Bulevirtide interacts in the following cases:
In vitro an inhibition of OATP1B1/3 transporters by bulevirtide was observed, albeit only at a concentration ≥0.5 µM, which is only reached in vivo after administration of high bulevirtide doses (10 mg subcutaneous). The clinical relevance of these findings is unknown. As a precautionary measure, close clinical monitoring is warranted when OATP1B1/3 substrates (e.g. atorvastatin, bosentan, docetaxel, fexofenadine, glecaprevir, glyburide (glibenclamide), grazoprevir, nateglinide, paclitaxel, paritaprevir, pitavastatin, pravastatin, repaglinide, rosuvastatin, simeprevir, simvastatin, olmesartan, telmisartan, valsartan, voxilaprevir) are co-administered. When possible, co-administration of these substrates should be avoided.
As a precautionary measure, close clinical monitoring is warranted when NTCP substrates (e.g. estrone3-sulfate, fluvastatin, atorvastatin, pitavastatin, pravastatin, rosuvastatin, and thyroid hormones) are coadministered with bulevirtide. When possible, co-administration of these substrates should be avoided.
In vitro, it has been shown, that certain medicinal products can inhibit bulevirtide target sodiumtaurocholate co-transporting polypeptide (NTCP). The co-administration of ciclosporin A is not recommended.
In vitro, it has been shown, that certain medicinal products can inhibit bulevirtide target sodiumtaurocholate co-transporting polypeptide (NTCP). The co-administration of ezetimibe is not recommended.
In vitro, it has been shown, that certain medicinal products can inhibit bulevirtide target sodiumtaurocholate co-transporting polypeptide (NTCP). The co-administration of irbesartan is not recommended.
In vitro, it has been shown, that certain medicinal products can inhibit bulevirtide target sodiumtaurocholate co-transporting polypeptide (NTCP). The co-administration of ritonavir is not recommended.
In vitro, it has been shown, that certain medicinal products can inhibit bulevirtide target sodiumtaurocholate co-transporting polypeptide (NTCP). The co-administration of sulfasalazin is not recommended.
The pharmacokinetics, safety and efficacy of bulevirtide in patients with decompensated cirrhosis has not been established. The use in patients with decompensated liver disease is not recommended.

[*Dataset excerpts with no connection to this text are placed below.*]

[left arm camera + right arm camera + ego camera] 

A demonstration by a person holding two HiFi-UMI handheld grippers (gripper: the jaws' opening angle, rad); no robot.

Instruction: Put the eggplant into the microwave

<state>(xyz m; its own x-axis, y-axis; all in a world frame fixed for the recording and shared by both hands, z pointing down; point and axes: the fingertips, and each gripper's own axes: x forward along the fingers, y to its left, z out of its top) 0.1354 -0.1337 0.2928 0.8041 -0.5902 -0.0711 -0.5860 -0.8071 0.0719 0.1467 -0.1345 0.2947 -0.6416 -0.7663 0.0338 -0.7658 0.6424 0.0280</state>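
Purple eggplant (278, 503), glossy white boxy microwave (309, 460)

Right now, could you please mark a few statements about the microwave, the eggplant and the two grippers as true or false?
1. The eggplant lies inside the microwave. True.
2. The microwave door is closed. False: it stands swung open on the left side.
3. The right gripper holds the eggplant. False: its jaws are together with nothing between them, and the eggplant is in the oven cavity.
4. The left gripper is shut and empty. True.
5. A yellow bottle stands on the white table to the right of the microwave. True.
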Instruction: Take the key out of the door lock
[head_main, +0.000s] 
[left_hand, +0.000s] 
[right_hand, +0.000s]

There are no or limited amount of data from the use of bulevirtide in pregnant women.
Animal studies do not indicate direct or indirect harmful effects with respect to reproductive toxicity.
As a precautious measure, it is preferable to avoid the use of bulevirtide during pregnancy and in women of child-bearing age who do not use contraception.
It is unknown whether bulevirtide is excreted in human breast milk. Therefore, a decision must be made whether to discontinue breastfeeding or to discontinue/abstain from treatment with bulevirtide, taking into account the benefit of breastfeeding for the child with regard to the benefit of treatment for the mother.
No human data on the effect of bulevirtide on fertility are available. In animal studies, no effects of bulevirtide on male or female mating and fertility were noted.
The product has minor influence on the ability to drive and use machines. Patients should be informed that dizziness has been reported during treatment with bulevirtide.
The most frequently reported adverse reactions were asymptomatic, dose dependent and reversible (after discontinuation of treatment) increase in bile salts (very common) and injection site reactions (common).
The most frequently reported serious adverse reaction was an exacerbation of hepatitis after discontinuation of bulevirtide, possibly related to virologic rebound after discontinuation of treatment.
Common and very common adverse reactions are listed below by system organ class and absolute frequency. Frequencies are defined as follows: very common (≥1/10), common (≥1/100, <1/10).
Med DRA System Organ Class | Adverse reactions | |
---|---|---|
Very common (≥1/10) | Common (≥1/100 to <1/10) | |
Blood and lymphatic system disorders | Anaemia Eosinophilia Leukopenia Lymphopenia Neutropenia Reticulocytopenia Thrombocytopenia | |
Nervous system disorders | Dizziness Headache Somnolence | |
Cardiac disorders | Tachycardia | |
Gastrointestinal disorders | Abdominal distention Nausea | |
Skin and subcutaneous tissue disorders | Erythema Hyperhidrosis Pruritus Rash | |
Musculoskeletal and connective tissue disorders | Arthralgia Muscle spasms | |
Renal and urinary disorders | Haematuria | |
General disorders and administration site conditions | Fatigue Influenza like illness Injection site erythema Injection site haematoma Injection site pruritus Injection site dermatitis Local reaction | |
Investigations | Total bile salt increased | ALT increased Amylase increased AST increased Blood bilirubin increased Blood creatinine increased GGT increased Haemoglobin decreased INR increased Lipase increased Neutrophil count decreased |
Most ALT elevations were reported after treatment cessation and may be related to hepatitis exacerbation after withdrawal of antiviral treatment.